Given information:

....................

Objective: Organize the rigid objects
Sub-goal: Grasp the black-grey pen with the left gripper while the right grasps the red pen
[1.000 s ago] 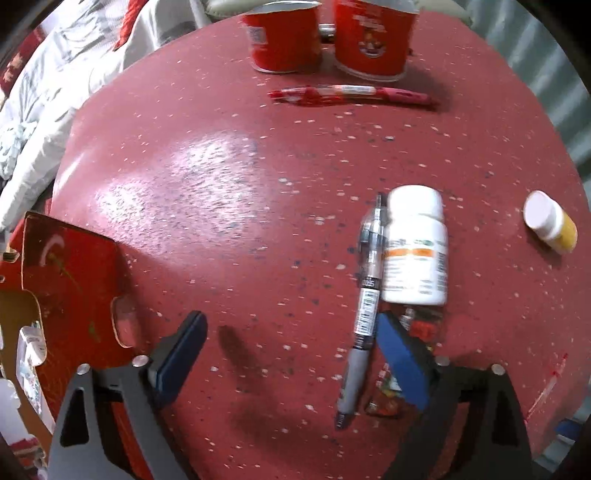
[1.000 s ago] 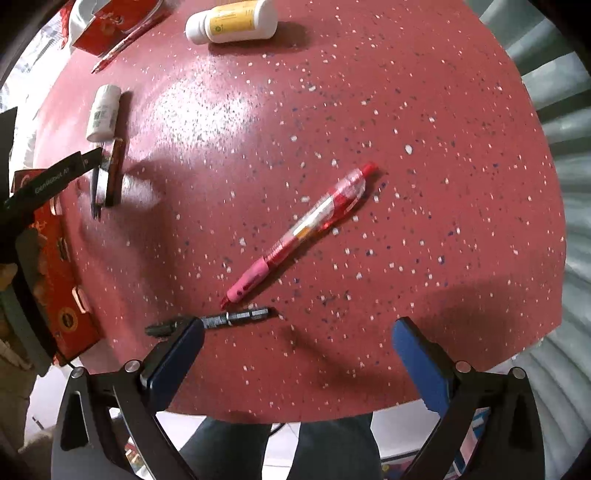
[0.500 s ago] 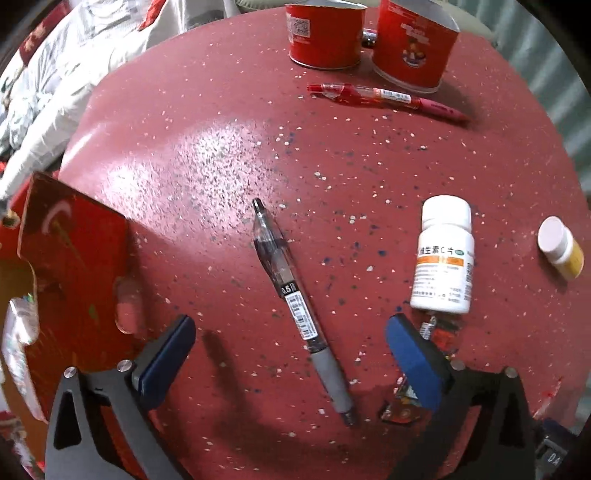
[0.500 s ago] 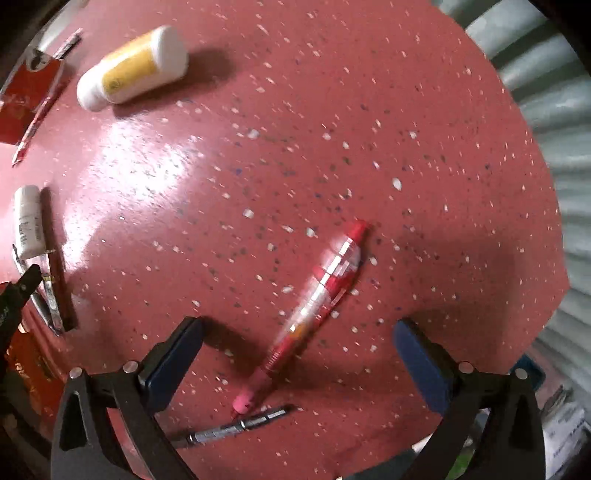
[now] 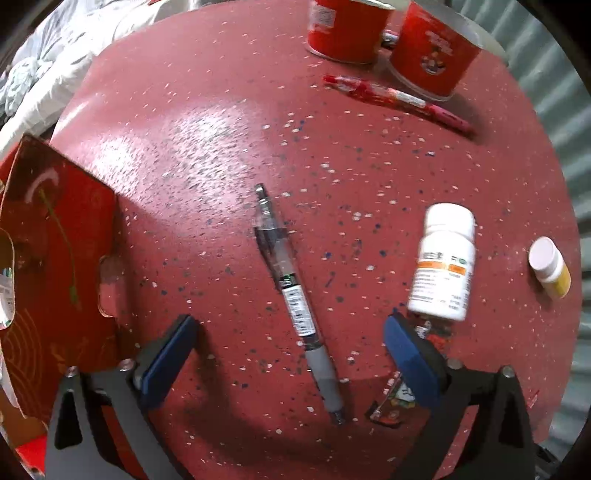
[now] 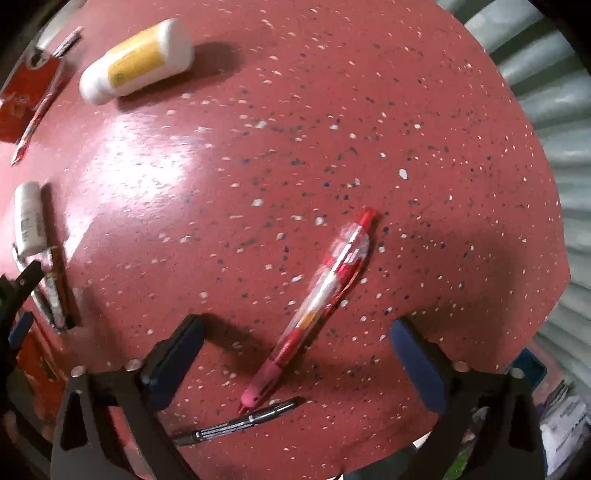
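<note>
Spanning both views: red speckled round table [image 5: 207, 122], glossy glare upper left; ribbed grey-green wall [image 6: 554, 110] at right edge. Left gripper [image 5: 286, 354] and right gripper [image 6: 295, 354] both gape wide, empty.

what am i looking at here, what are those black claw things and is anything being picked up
Those claws are two handheld grippers, each with a fisheye camera looking along its blue-padded fingers. One picture comes from the left gripper, the other from the right gripper. Both are open and hold nothing. The left one frames a black pen on a red table, beside a white bottle, a yellow bottle and two red cups. The right one frames a red pen, with a metal bit nearby.
</note>
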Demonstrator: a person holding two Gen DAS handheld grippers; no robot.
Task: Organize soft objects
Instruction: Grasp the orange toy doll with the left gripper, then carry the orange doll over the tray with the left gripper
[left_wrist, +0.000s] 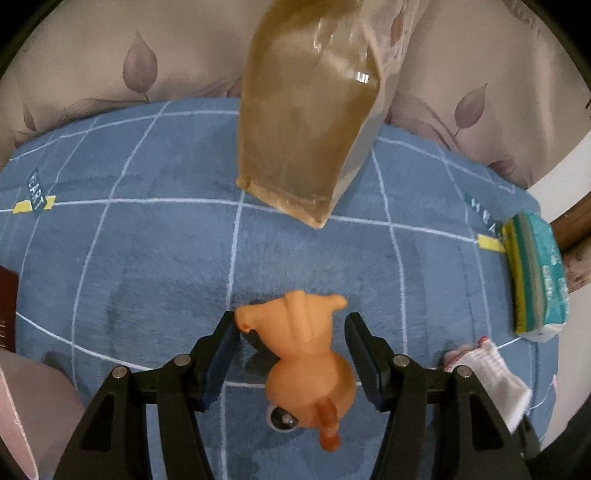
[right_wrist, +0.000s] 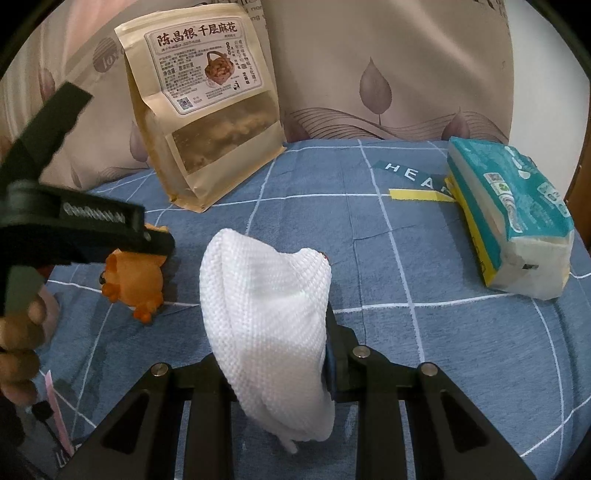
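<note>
An orange rubber toy animal lies on the blue checked blanket, between the fingers of my left gripper. The jaws are open around it with gaps on both sides. The toy also shows in the right wrist view under the left gripper. My right gripper is shut on a white knitted cloth, which hides the left finger. The cloth's edge shows in the left wrist view.
A kraft snack bag stands against the leaf-print pillow at the back; it also shows in the left wrist view. A tissue pack lies at the right, also in the left wrist view. A dark red book sits at the left edge.
</note>
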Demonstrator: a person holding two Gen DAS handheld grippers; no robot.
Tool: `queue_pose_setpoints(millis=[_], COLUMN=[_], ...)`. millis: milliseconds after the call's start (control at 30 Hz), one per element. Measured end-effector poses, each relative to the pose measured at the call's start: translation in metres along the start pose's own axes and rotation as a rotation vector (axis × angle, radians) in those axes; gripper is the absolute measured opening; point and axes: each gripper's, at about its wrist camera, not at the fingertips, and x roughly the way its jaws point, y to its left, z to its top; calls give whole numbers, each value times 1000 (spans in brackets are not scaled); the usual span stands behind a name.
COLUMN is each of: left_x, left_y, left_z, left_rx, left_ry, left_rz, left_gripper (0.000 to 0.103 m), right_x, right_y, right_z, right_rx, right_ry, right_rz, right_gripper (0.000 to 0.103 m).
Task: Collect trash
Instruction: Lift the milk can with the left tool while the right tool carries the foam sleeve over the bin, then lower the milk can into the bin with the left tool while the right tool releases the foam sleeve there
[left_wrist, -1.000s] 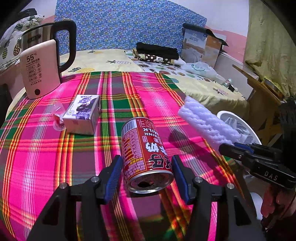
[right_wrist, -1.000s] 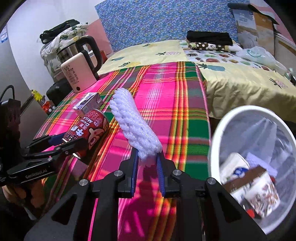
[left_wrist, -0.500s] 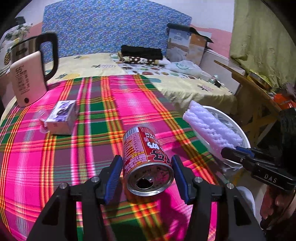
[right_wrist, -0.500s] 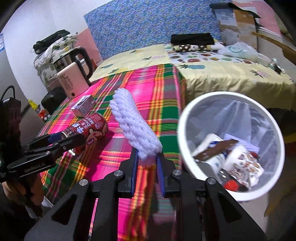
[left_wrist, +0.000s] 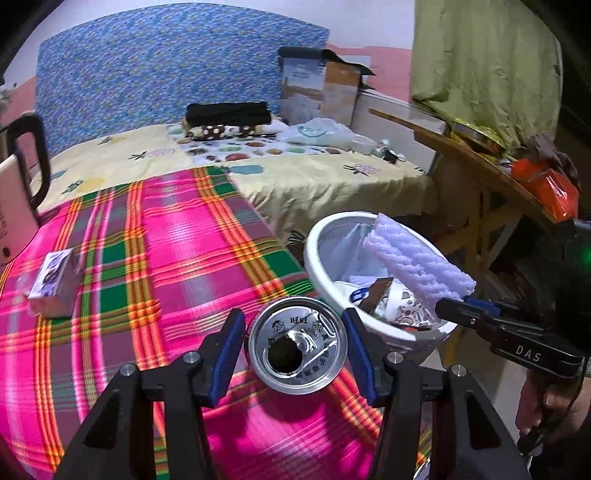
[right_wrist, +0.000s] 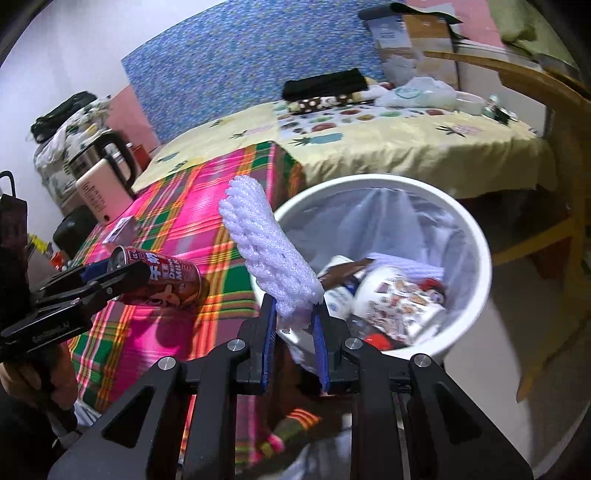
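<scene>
My left gripper (left_wrist: 295, 343) is shut on a red drink can (left_wrist: 297, 345), held above the plaid table edge with its opened silver top facing the camera; the can also shows in the right wrist view (right_wrist: 166, 282). My right gripper (right_wrist: 293, 325) is shut on a white foam net sleeve (right_wrist: 266, 251), held over the near rim of the white trash bin (right_wrist: 476, 236). The bin (left_wrist: 314, 254) holds cups and wrappers. A small milk carton (left_wrist: 55, 280) lies on the table at the left.
A pink electric kettle (right_wrist: 107, 188) stands at the table's far left. A bed with yellow cover (left_wrist: 295, 173) lies behind the table. A wooden table (left_wrist: 480, 166) with an orange bag stands right of the bin.
Both grippers have moved right, from over the table towards the bin. The foam sleeve is now over the bin's rim, and the can has turned end-on near the table edge.
</scene>
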Motion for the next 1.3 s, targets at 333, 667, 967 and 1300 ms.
queue_pose_setpoints(millis=[333, 667, 967, 1300], left_x=[-7, -14, -3, 24], left_y=[11, 6, -13, -47], left_z=[-2, 8, 28, 47], left_rx=[-18, -11, 13, 57], left_ry=[-5, -33, -43, -40], left_rz=[34, 24, -27, -107], left_gripper=[55, 55, 55, 55], right_x=[4, 1, -6, -3], right_y=[-6, -8, -25, -47], right_z=[-2, -2, -2, -8], right_rx=[18, 20, 57, 110], right_ry=[-3, -9, -21, 16], right_rz=[11, 12, -32, -120], right_gripper=[19, 19, 19, 19])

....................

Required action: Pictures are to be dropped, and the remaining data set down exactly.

Finished exercise:
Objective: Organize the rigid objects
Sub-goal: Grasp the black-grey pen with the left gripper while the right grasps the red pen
[1.000 s ago] 
[1.000 s ago] 
[0.500 s ago] 
[0.500 s ago] 
[now] 
[now] 
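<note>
Spanning both views: red speckled round table [image 5: 207, 122], glossy glare upper left; ribbed grey-green wall [image 6: 554, 110] at right edge. Left gripper [image 5: 286, 354] and right gripper [image 6: 295, 354] both gape wide, empty.

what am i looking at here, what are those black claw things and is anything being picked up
Those claws are two handheld grippers, each with a fisheye camera looking along its blue-padded fingers. One picture comes from the left gripper, the other from the right gripper. Both are open and hold nothing. The left one frames a black pen on a red table, beside a white bottle, a yellow bottle and two red cups. The right one frames a red pen, with a metal bit nearby.
</note>
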Demonstrator: a person holding two Gen DAS handheld grippers; no robot.
Task: Organize soft objects
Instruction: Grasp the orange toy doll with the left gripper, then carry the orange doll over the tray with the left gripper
[left_wrist, +0.000s] 
[right_wrist, +0.000s] 
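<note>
An orange rubber toy animal lies on the blue checked blanket, between the fingers of my left gripper. The jaws are open around it with gaps on both sides. The toy also shows in the right wrist view under the left gripper. My right gripper is shut on a white knitted cloth, which hides the left finger. The cloth's edge shows in the left wrist view.
A kraft snack bag stands against the leaf-print pillow at the back; it also shows in the left wrist view. A tissue pack lies at the right, also in the left wrist view. A dark red book sits at the left edge.
</note>
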Demonstrator: a person holding two Gen DAS handheld grippers; no robot.
Tool: `queue_pose_setpoints(millis=[_], COLUMN=[_], ...)`. millis: milliseconds after the call's start (control at 30 Hz), one per element. Measured end-effector poses, each relative to the pose measured at the call's start: translation in metres along the start pose's own axes and rotation as a rotation vector (axis × angle, radians) in those axes; gripper is the absolute measured opening; point and axes: each gripper's, at about its wrist camera, not at the fingertips, and x roughly the way its jaws point, y to its left, z to its top; calls give whole numbers, each value times 1000 (spans in brackets are not scaled); the usual span stands behind a name.
COLUMN is each of: left_x, left_y, left_z, left_rx, left_ry, left_rz, left_gripper (0.000 to 0.103 m), right_x, right_y, right_z, right_rx, right_ry, right_rz, right_gripper (0.000 to 0.103 m).
Task: Collect trash
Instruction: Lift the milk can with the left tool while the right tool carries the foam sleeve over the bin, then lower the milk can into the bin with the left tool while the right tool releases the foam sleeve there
[left_wrist, -1.000s] 
[right_wrist, -1.000s] 
[left_wrist, -0.500s] 
[right_wrist, -0.500s] 
[left_wrist, +0.000s] 
[right_wrist, +0.000s] 
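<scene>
My left gripper (left_wrist: 295, 343) is shut on a red drink can (left_wrist: 297, 345), held above the plaid table edge with its opened silver top facing the camera; the can also shows in the right wrist view (right_wrist: 166, 282). My right gripper (right_wrist: 293, 325) is shut on a white foam net sleeve (right_wrist: 266, 251), held over the near rim of the white trash bin (right_wrist: 476, 236). The bin (left_wrist: 314, 254) holds cups and wrappers. A small milk carton (left_wrist: 55, 280) lies on the table at the left.
A pink electric kettle (right_wrist: 107, 188) stands at the table's far left. A bed with yellow cover (left_wrist: 295, 173) lies behind the table. A wooden table (left_wrist: 480, 166) with an orange bag stands right of the bin.
Both grippers have moved right, from over the table towards the bin. The foam sleeve is now over the bin's rim, and the can has turned end-on near the table edge.
</scene>
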Motion for the next 1.3 s, targets at 333, 667, 967 and 1300 ms.
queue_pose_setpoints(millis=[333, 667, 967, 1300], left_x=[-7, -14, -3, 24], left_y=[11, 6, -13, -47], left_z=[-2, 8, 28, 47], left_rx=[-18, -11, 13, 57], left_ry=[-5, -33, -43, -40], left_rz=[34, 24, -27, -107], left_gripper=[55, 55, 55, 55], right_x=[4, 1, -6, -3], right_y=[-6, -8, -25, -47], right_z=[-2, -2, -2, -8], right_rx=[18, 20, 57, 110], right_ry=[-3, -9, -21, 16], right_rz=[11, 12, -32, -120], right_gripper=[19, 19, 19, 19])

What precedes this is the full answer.